*Exercise directions*: The data below contains pictures, which are to be skipped; the lines starting at the line with "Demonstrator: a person" and ending at the line with "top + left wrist" are to be output exactly, both ends included.

Stored entries

Segment Open

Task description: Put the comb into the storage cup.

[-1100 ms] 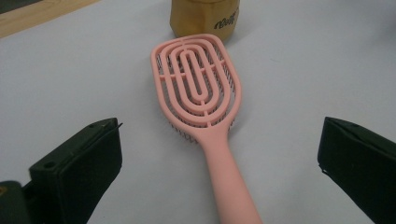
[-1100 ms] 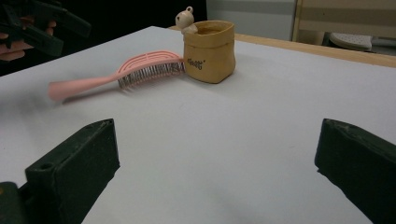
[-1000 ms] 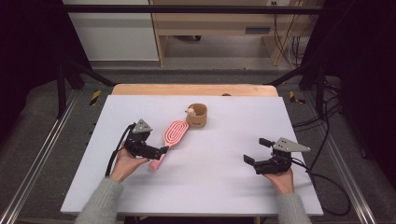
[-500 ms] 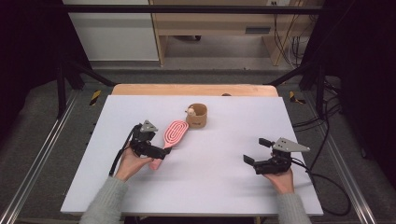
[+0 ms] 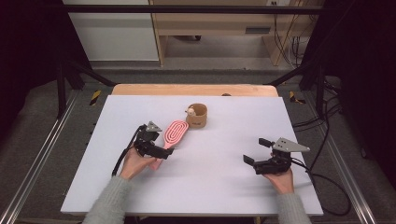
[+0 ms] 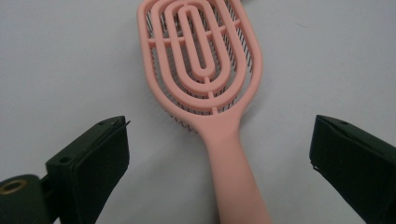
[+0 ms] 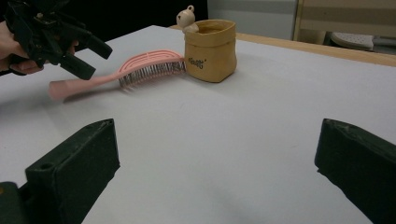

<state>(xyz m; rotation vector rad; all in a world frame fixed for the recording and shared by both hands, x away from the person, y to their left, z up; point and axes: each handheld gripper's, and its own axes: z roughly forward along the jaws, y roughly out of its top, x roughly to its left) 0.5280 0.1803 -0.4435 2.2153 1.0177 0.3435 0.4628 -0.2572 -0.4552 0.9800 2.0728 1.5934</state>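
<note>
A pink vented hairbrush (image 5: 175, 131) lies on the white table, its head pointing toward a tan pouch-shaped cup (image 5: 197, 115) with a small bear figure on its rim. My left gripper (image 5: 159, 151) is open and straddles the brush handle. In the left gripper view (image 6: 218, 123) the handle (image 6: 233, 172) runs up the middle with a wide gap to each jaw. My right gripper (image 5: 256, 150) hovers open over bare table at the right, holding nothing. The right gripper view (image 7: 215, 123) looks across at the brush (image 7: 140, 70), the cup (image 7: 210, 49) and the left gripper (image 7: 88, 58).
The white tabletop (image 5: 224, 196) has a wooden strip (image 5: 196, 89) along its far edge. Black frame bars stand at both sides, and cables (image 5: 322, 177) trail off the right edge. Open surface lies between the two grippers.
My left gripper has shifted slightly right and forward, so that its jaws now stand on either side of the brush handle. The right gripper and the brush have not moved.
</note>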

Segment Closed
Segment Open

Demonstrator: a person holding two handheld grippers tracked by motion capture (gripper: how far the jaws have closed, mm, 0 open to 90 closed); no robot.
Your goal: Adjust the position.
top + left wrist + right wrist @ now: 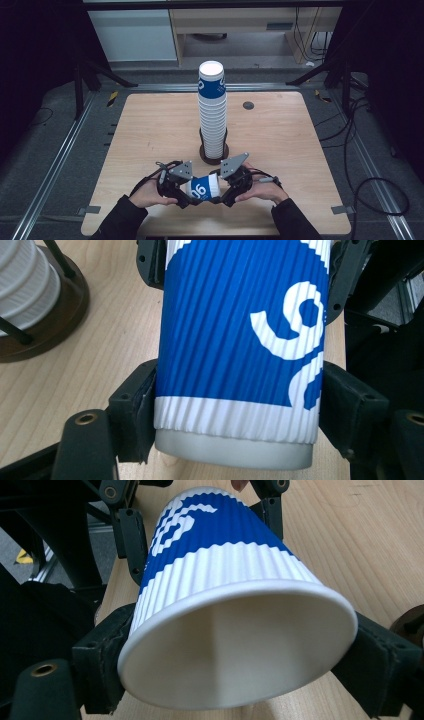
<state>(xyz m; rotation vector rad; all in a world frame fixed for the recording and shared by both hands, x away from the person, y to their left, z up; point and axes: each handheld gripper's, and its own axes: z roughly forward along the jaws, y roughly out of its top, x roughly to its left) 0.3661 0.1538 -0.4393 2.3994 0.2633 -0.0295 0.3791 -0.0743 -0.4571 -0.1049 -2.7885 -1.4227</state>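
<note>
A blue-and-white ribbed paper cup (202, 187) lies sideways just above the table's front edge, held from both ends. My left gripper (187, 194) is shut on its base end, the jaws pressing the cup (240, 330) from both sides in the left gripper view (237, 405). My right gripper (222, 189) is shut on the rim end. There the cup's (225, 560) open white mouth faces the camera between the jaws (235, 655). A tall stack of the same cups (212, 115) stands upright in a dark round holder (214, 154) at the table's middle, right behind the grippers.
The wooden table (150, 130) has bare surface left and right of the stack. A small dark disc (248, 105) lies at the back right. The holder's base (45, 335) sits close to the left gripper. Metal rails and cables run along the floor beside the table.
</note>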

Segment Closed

*Solved problem*:
Demonstrator: a person holding two handheld grippers tracked by motion capture (gripper: how far the jaws have closed, mm, 0 open to 90 closed); no robot.
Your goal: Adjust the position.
top + left wrist + right wrist @ now: 

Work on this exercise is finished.